Крошка Доррит - стр. 82
Если гордость может быть простительной, то вдвойне простительна была гордость Крошки Доррит, выхваляющей заслуги своего отца.
– Про него часто говорят, что у него манеры настоящего джентльмена, так что даже смотреть приятно. Я ни у кого в Маршалси не видела таких манер – да, впрочем, все признают, что другим у нас далеко до него. Потому ему и делают подарки, а не только из сочувствия к его нужде. А что он терпит нужду, бедненький, так разве он в этом виноват? Четверть века прожив в тюрьме, трудно разбогатеть.
Сколько любви в каждом ее слове, сколько сострадания в ее сдерживаемых слезах, сколько величия в ее нежной душе, как ярок тот подлинный свет, что ложным сиянием окружает голову ее отца!

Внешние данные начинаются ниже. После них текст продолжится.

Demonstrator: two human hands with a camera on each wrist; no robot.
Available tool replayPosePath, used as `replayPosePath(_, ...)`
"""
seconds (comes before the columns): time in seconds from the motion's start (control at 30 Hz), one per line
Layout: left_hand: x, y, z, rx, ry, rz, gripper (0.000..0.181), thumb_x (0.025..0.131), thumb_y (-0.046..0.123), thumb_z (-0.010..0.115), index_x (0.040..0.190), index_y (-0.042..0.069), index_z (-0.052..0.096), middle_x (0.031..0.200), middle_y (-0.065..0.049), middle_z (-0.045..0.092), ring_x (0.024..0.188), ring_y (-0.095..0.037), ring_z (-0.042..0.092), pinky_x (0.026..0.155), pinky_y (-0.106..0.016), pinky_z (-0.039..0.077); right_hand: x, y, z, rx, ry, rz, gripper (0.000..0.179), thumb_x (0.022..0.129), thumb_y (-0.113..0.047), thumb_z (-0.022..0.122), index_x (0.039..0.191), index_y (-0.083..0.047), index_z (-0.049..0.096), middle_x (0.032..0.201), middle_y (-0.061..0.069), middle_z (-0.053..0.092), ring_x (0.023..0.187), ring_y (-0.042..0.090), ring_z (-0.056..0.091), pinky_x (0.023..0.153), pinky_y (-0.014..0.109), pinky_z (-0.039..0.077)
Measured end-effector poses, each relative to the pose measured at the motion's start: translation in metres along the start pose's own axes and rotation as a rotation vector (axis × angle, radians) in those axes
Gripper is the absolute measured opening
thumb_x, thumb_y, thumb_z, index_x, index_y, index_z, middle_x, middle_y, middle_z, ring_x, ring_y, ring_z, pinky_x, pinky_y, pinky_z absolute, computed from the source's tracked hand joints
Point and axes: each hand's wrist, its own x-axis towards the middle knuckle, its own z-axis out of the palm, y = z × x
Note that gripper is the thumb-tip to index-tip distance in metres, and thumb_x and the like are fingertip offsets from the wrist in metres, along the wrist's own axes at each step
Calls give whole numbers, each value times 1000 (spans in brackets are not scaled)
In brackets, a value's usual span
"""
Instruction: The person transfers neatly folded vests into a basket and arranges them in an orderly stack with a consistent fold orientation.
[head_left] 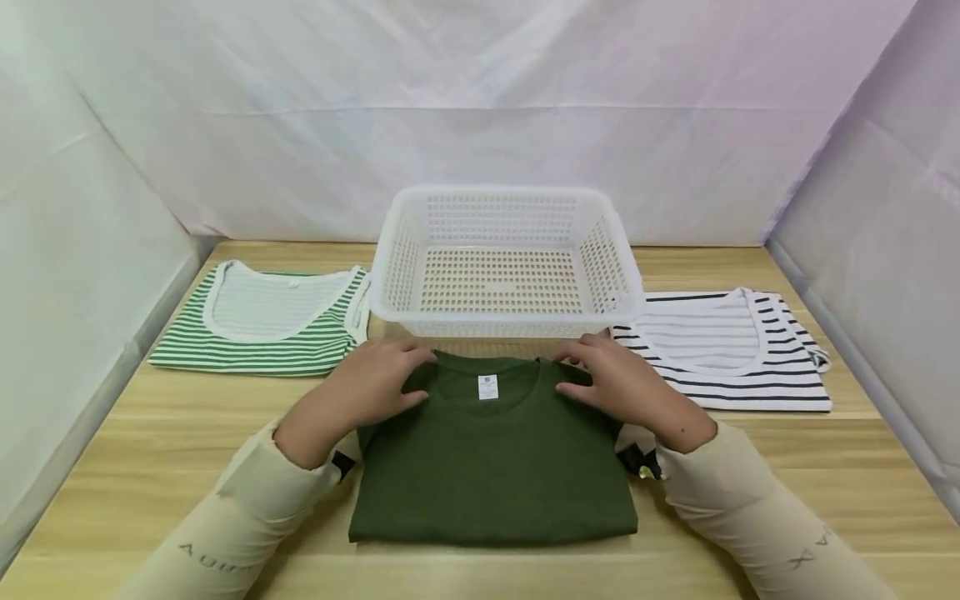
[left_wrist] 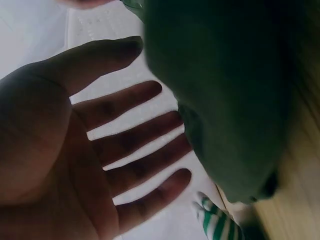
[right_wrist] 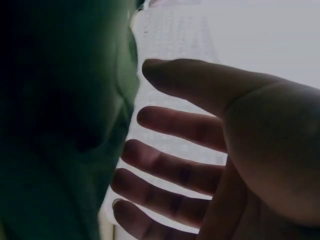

– Если я скрываю, где мы с отцом живем, то вовсе не потому, что стыжусь его. Сохрани бог! Я не вижу причин стыдиться и самой тюрьмы. Напрасно думать, будто туда попадают только дурные люди. Я знаю очень много хороших, честных, трудолюбивых людей, которые очутились там по несчастью. И с каким сочувствием почти все они относятся друг к другу! Было бы попросту неблагодарно с моей стороны забыть о том, сколько мирных, беззаботных часов провела я в тюремных стенах; о том, какой чудесный друг нашелся у меня там в мои детские годы и как он любил меня и баловал; о том, что там я училась, там трудилась, там засыпала по вечерам спокойным сном. Только трусливое и бессердечное существо могло бы, помня все это, не питать хотя бы небольшой привязанности к этим стенам.
Излив таким образом переполнявшие ее чувства, она доверчиво подняла глаза на своего нового друга и скромно добавила:
– Я не собиралась говорить так много, да и вообще мне до сих пор никогда не случалось вести подобные разговоры – кроме одного раза. Но мне кажется, так будет лучше. Я вчера высказала сожаление, сэр, что вы выследили, где я живу. Сегодня я уже меньше жалею об этом – даже совсем не жалею, вот только, если я очень путано говорила и вы – и вы меня не поняли. Этого я больше всего боюсь.
Он горячо и искренне заверил, что она может этого не бояться, и стал перед нею, стараясь сколько можно загородить ее от ветра и начавшегося дождя.
– Теперь, – сказал он, – вы, надеюсь, позволите мне задать еще кое-какие вопросы, касающиеся вашего отца. У него много кредиторов?
– Да, очень много.
– Я имею в виду кредиторов, которые держат его в тюрьме.
– Да, да, очень много.
– Можете ли вы сказать мне (если нет, не беспокойтесь, я добуду эти сведения другим путем) – можете ли вы сказать, кто из них наиболее влиятельный?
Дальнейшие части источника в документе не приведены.